[TASK GOAL]
From the data below, retype exactly the lines starting with the one that contains "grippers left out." and ending with the one that contains "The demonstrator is", both included.

[RECORD EXCERPTS]

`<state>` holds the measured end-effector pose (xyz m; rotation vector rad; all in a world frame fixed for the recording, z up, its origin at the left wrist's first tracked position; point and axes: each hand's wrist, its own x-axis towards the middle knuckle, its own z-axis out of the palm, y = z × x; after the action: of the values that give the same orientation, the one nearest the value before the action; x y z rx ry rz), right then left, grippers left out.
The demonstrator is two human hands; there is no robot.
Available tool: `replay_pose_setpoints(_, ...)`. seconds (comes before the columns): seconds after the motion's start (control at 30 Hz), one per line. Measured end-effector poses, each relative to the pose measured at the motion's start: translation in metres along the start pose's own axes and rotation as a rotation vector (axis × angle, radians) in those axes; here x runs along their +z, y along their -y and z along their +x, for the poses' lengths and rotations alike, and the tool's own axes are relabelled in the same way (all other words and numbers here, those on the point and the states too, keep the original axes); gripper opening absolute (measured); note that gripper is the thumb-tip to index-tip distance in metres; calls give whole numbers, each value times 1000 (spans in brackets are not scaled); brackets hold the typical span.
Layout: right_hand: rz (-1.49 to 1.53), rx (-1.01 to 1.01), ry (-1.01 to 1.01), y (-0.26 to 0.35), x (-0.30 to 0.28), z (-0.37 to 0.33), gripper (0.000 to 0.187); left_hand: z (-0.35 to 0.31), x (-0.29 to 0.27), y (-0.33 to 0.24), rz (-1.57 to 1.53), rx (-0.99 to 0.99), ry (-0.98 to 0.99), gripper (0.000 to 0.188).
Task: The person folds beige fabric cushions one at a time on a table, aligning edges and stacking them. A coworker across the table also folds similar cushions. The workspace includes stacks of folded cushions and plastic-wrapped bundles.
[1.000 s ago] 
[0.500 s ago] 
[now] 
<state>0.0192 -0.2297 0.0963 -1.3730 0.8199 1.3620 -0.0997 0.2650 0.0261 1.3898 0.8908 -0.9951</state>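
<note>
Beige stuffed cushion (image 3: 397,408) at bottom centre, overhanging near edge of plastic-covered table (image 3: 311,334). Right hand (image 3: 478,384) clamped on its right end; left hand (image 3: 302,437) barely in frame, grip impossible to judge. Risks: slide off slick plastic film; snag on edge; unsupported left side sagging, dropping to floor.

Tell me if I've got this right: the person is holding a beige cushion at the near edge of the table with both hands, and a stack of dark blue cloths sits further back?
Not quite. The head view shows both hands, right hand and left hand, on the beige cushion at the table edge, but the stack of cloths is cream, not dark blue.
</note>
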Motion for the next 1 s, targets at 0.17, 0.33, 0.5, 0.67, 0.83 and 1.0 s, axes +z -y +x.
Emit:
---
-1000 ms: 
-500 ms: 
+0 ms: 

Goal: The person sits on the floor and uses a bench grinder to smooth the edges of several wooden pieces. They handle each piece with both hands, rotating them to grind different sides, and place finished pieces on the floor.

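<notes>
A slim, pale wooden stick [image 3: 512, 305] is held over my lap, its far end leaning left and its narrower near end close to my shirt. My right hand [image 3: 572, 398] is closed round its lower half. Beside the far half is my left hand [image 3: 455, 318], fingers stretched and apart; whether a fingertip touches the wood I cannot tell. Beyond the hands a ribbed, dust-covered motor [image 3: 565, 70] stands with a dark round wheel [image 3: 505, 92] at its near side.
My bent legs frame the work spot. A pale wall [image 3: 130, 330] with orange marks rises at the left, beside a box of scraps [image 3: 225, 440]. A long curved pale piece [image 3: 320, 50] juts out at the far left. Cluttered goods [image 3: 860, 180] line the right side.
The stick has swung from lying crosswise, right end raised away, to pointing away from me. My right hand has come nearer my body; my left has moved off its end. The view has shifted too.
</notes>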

[RESPONSE]
`<state>` holds the measured end-effector pose (xyz m; rotation vector rad; all in a world frame fixed for the recording, z up, its origin at the left wrist's first tracked position; point and axes: each hand's wrist, its own x-axis towards the middle knuckle, its own z-axis out of the palm, y = z × x; after the action: of the values that give the same orientation, the one nearest the value before the action; x y z rx ry rz), right then left, grippers left out.
The demonstrator is two human hands; there is no robot.

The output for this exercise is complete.